You’ll reap the rewards if you ride out the equity market’s troughs
If you consider the long-term performance of the different asset classes, you will find that equities out-perform the others. But there is no telling what equities could do tomorrow, over the next week, or the next month, Paul Hutchinson, the sales manager at Investec Asset Management, says.
Hutchinson says investors in equities might find it useful to meditate on an analogy used by Ralph Wanger, the founding partner of Chicago’s Wanger Asset Management, about watching a woman walk a Golden Retriever in a park.

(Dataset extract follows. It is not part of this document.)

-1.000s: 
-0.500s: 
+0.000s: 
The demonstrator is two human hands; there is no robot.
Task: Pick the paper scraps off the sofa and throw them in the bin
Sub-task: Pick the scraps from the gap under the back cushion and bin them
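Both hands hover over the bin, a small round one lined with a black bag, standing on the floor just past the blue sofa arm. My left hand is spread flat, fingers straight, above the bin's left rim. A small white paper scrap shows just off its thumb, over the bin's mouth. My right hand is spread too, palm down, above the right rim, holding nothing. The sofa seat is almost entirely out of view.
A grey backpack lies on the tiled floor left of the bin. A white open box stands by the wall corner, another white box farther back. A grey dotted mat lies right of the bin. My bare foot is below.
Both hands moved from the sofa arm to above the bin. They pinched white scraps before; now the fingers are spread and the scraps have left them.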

While the woman walked at a steady pace through the park, the dog romped around the grounds. Trying to guess where the dog would run next was difficult, but the dog came to the park with its owner and left with its owner. You know where the dog started and where the dog ended up, although the dog’s movements were unpredictable during the 30 minutes it spent in the park.
Like the dog’s movements, short-term market movements are unpredictable. This makes for exciting reading in the media, but you need to remember that equities out-perform other asset classes over time – to continue the analogy, the dog will leave the park with its owner, Hutchinson says.
He says that if your equity investment falls by more than, say, 10 percent, you may feel anxious and want to flee to the perceived safety of cash. However, as difficult as it is, the best thing may be to do nothing.
Consider an investor exposed to the MSCI All Countries World Index, which lost 51 percent from October 2007 to the bottom of the global financial crisis in February 2009. If the investor had invested US$100 000 in 2007 sold out of the index at the bottom of the market and only re-invested a year later, he would have US$88 351 today, whereas if the investor had remained invested, he would have US$139 385, or 58 percent more, today.
US research company Dalbar has been measuring the effects of investor decisions to buy, sell and switch into and out of mutual funds (US unit trusts or collective investment schemes) over short- and long-term periods since 1994.
Dalbar’s research shows that, on average, investors earn less – in many cases, much less – than the fund in which they invest. This is because of self-destructive behaviour: investors sell when a fund’s performance bottoms and buy when its performance peaks, Hutchinson says.
“No matter what the state of the mutual fund industry, boom or bust, investment results are more dependent on investor behaviour than on fund performance. Mutual fund investors who hold on to their investments have been more successful than those who try to time the market,” Dalbar says.
Hutchinson says although there is more noise and media commentary about market instability, investors should not panic. Instead, they should recommit to their long-term investment goals and remember that they are most likely to achieve them with time in the market, as opposed to trying to time the market, he says.